Un bruit de fond assourdissant. Des parasites qui crachent, qui grésillent, qui agressent. Un chaos de voix mêlées, sans distinction. ​Parfois, au milieu de ce vacarme, une voix émerge. De loin. Très loin. Brouillée, fragile, couverte par le souffle du monde.

​J’affine.

Je tourne délicatement la petite molette. Je tends l’oreille. ​La voix ne parle pas ma langue. Les mots glissent sans que je puisse les comprendre. Mais la tonalité, elle, traverse la distance. ​Un rire qui crépite. Une tristesse qui traîne, lourde, pesante. Une colère qui s’effiloche dans le grésillement. La musique qu’on écoute de l’« autre côté ». L’émotion pure, au-delà du sens.

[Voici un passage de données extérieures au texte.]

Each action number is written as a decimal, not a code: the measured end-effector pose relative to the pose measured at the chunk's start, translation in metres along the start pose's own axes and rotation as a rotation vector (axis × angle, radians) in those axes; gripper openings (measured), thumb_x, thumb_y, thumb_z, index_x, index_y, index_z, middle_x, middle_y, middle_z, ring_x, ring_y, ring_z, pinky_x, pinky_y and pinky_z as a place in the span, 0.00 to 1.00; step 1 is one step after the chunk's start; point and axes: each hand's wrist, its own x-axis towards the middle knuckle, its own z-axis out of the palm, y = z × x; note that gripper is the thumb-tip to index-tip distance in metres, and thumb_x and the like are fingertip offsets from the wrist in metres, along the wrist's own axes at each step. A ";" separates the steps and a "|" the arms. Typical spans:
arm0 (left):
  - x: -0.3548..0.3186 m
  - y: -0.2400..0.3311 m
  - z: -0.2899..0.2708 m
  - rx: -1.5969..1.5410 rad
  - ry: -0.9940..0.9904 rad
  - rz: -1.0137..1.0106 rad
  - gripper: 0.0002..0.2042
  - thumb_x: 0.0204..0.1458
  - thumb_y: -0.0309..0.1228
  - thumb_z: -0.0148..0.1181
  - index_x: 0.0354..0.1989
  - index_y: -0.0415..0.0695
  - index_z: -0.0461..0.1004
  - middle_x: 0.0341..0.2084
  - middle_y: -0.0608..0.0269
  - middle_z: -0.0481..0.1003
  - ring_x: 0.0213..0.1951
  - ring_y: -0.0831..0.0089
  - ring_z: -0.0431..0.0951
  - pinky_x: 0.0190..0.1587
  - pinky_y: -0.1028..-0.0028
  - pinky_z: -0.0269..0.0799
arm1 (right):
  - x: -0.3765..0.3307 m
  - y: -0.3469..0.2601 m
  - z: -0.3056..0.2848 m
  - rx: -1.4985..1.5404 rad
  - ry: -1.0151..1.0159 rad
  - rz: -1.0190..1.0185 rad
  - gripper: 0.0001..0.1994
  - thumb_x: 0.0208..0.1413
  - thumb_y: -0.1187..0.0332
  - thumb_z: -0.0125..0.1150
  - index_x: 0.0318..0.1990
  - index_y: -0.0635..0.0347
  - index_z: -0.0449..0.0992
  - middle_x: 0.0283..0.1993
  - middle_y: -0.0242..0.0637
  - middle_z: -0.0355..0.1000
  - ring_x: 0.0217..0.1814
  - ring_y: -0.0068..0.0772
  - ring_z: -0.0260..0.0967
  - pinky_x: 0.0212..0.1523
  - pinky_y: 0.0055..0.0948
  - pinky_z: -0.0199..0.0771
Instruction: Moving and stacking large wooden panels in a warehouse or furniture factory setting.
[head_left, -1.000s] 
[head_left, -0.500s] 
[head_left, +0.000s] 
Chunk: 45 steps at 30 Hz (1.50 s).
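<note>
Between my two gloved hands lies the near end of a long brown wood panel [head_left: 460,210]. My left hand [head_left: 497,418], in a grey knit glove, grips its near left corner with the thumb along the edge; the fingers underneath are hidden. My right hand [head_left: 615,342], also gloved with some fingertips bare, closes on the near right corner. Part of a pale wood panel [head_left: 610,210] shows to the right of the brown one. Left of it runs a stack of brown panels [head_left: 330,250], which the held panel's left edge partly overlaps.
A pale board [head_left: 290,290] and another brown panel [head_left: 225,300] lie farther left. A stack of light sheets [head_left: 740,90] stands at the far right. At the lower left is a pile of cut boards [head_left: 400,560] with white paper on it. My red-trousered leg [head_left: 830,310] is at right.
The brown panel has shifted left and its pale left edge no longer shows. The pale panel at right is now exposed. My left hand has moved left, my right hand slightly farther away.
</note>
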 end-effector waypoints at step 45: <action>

​Puis, je reprends la recherche.

La grosse molette. Un tour rapide.

​Je trouve une voix qui parle ma langue !

Les mots sont clairs, distincts, sans effort. Mais ça ne m’intéresse pas. C’est plat, convenu. Un bruit de surface, sans profondeur.

​Je tourne...

​Enfin, une autre voix. Elle parle ma langue, et ses mots font écho en moi. Elle dit des choses qui me touchent, qui m’appellent. Je reste là, suspendu à elle.

​Mais elle parle seule. Une émission diffusée dans le vide, sans retour. Une bouteille à la mer sur les ondes. ​Et comme souvent en Ondes Courtes, le signal faiblit. Le son s’étiole, s’amenuise, s’enfonce dans le bruit de fond.

Je perds la connexion.

​La voix a disparu, retournée au silence cosmique.